However, there is a clear distinction between gardening like the forest and gardening as the forest. Because one is designing for human-accessible and abundant yields, one is mimicking forest patterns for human good. This has indirect beneficial impacts beyond the human level - i.e., animal and insect habitat, revitalized soil beds, water capture etc.; both the good of humans and the good of other species are served. A successful forest garden creates effortless abundance for people. Though work is needed for the first few years, once the ecosystem is established, it becomes more and more rich without human intervention.

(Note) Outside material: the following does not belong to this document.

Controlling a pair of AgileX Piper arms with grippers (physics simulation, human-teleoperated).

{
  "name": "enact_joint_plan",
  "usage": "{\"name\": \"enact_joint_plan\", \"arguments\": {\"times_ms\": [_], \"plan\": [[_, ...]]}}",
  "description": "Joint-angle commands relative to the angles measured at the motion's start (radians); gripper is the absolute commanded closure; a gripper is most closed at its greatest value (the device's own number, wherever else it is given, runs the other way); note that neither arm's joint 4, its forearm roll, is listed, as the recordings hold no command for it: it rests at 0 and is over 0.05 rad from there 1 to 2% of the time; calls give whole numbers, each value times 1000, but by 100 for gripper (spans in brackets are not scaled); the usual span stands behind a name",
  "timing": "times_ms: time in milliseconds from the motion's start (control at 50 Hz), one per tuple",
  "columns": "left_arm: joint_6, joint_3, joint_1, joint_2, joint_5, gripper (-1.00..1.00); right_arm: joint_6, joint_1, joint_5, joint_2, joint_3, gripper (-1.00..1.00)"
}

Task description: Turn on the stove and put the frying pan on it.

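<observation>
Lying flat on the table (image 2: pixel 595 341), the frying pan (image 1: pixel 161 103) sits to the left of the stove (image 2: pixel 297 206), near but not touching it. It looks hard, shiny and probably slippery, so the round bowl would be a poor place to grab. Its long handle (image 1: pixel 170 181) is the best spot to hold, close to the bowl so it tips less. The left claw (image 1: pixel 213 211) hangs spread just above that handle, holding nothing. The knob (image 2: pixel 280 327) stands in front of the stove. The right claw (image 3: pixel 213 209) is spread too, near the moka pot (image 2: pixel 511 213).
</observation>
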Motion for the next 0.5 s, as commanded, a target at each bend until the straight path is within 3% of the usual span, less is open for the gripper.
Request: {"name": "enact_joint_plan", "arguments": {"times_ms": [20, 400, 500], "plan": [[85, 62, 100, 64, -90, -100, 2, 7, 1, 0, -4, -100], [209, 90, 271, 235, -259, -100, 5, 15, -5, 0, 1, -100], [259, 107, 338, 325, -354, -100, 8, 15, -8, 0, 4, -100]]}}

Forest gardening is modelled after what ecologists have learned from succession studies:

"Succession studies show that patches are fundamental organizational units in natural ecosystems...to create structural diversity, we should respond to and mimic this patchy reality"
~Edible Forest Gardens - Volume 2 (p. 10)

With this in mind, the forest gardener is urged to imagine an ever-changing forest garden. This often entails a 'whole-istic' design process projecting successive stages of a forest garden. Consequently, one can begin their design process by modelling an 'end' stage of succession; tracking backward through a mid-successional stage; and installing (or planting out) their first trees, shrubs, and plants mimicking the pioneer stage of early succession.

Videos

Robert Hart's Agroforestry (at 14:10 Robert Hart answers the question of how to start a forest garden from scratch)

Ethan Roland discusses Oak, Currant, Raspberry, Sedum polyculture:


Ethan Roland updates forest garden progress at Epworth Permaculture Center

How to

The seven layers of the forest garden.

An edible forest garden can be divided into vertical storeys:

  1. Tall trees are at the top. Edible examples include most kinds of nut tree and mature fruit trees.
  2. Short trees form the layer below that. Edible examples include apple and pear trees and dwarf varieties of all fruit and nut trees, or fruit trees grafted onto rootstocks that will keep them small.
  3. Below the trees is the shrub and bush layer. Edible plants in this layer include berry bushes of all kinds.
  4. Herbaceous plants, including all the edible kitchen herbs like parsley and rosemary are next.
  5. Horizontally spreading ground cover form the lowest layer off the ground. Edible examples include lingonberry and some kinds of strawberry and raspberry.
  6. The lowest layer is the root crops, consisting of all those plants whose edible portion grows underground. Examples include potatoes, ginger and taro.
  7. And lastly the vertically-growing class of vines and climbers. Edible examples include runner beans, kiwis and cucumbers.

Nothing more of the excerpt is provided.